La fracture numérique en 2009 n’a plus le même visage que par le passé. Aux débuts de l’internet, la fracture était contrastée entre « branchés » et « débranchés ». L’apparition du haut-débit a ensuite prolongé les disparités pendant quelques années entre les villes grandes et moyennes et les villages qui « ramaient » en bas-débit. Maintenant la France est quasiment couverte par le haut-débit, où trois situations cohabitent :
les zones où le haut-débit n’est pas encore arrivé pour des raisons économiques et techniques. Ces zones seront équipées tôt ou tard, mais le débit sera pauvre en attendant des techniques plus performantes (comme par exemple le WiMAX*). Quand l’ADSL2 atteint ces zones, l’accès au réseau se fait à 512 kbit/s dans les meilleures conditions. C’est presque du bas débit si l’on considère les nouveaux besoins en bande passante.
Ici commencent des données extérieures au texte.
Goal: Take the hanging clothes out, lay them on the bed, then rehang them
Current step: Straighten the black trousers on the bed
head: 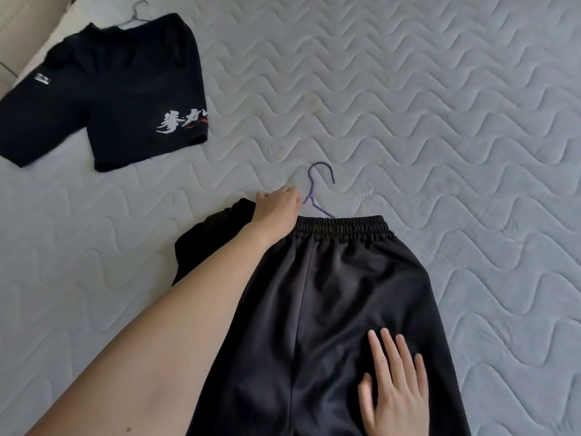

les zones où le réseau est géré par l’opérateur historique, qui équipe au cas par cas les zones desservies avec des débits de 512 kbit/s à 18400 kbit/s. Par exemple en Haute-Loire, à Langeac (4000 hab.), le débit maximum est de 18400 kbit/s, valeur presque effective vu la petite taille de la ville et le faible nombre d’abonnés. À quelques kilomètres, à Chilhac (187 hab.), le débit maximum est de 1024 kbit/s (18 fois moins qu’à Langeac). Et à Pinols (260 hab.), le débit disponible est le double. Sans relation avec les besoins, à 10 km près, pour des raisons technico-économico-historico-géographiques, le débit peut être 30 fois supérieur à celui des voisins.
enfin les zones où le réseau est dégroupé, où les opérateurs privés peuvent vendre directement de l’accès aux clients, avec des services additionnels. Là encore de très grosses disparités existent. L’ADSL des grandes villes court à 28600 kbit/s. En région parisienne, certaines zones couvertes par la fibre optiques donnent accès à un débit de 100 000 kbit/s. A l’inverse, certaines villes proches de Paris offrent un débit théorique de 8000 kbit/s, et comme il s’agit de zones denses en habitants, le débit effectif y est à peine 2000 kbit/s, soit 10 fois moins qu’à Langeac, village de province...
Il faut donc parler plutôt de disparité numérique que de fracture réelle. Les situations sont extrêmement variées, et « rural » ne veut pas forcément dire « déconnecté ». Les disparités vont être amplifiées par les moyens de connexion mobiles (via la téléphonie 3G*, 3G+, etc.), les débits de ces accès atteignant difficilement celui d’un petit accès ADSL d’ancienne génération. Paradoxalement, les cartes pourront même être redistribuées, temporairement et à la marge, quand le jeune branché de la capitale se verra moins bien connecté avec un smartphone* qu’un néo-rural avec l’ADSL. Cependant, les risques d’avoir un service inégal sur un territoire rural restent bien plus importants qu’en ville.
Dans ces conditions, difficile de proposer des services en ligne qui ignorent la diversité des utilisateurs et de leurs moyens d’accès. Les développeurs sont déjà sensibilisés au respect de la diversité, via les informations relayées autour de l’accessibilité et des handicaps physiques. Pour tenir compte du « handicap matériel », il faut être conscient que certains utilisateurs ont un accès très modeste au réseau. D’autant que de plus en plus de démarches peuvent (et un jour devront) se faire en ligne. Le milieu rural est ainsi directement touché par la mauvaise qualité de services qui ignoreraient ces disparités.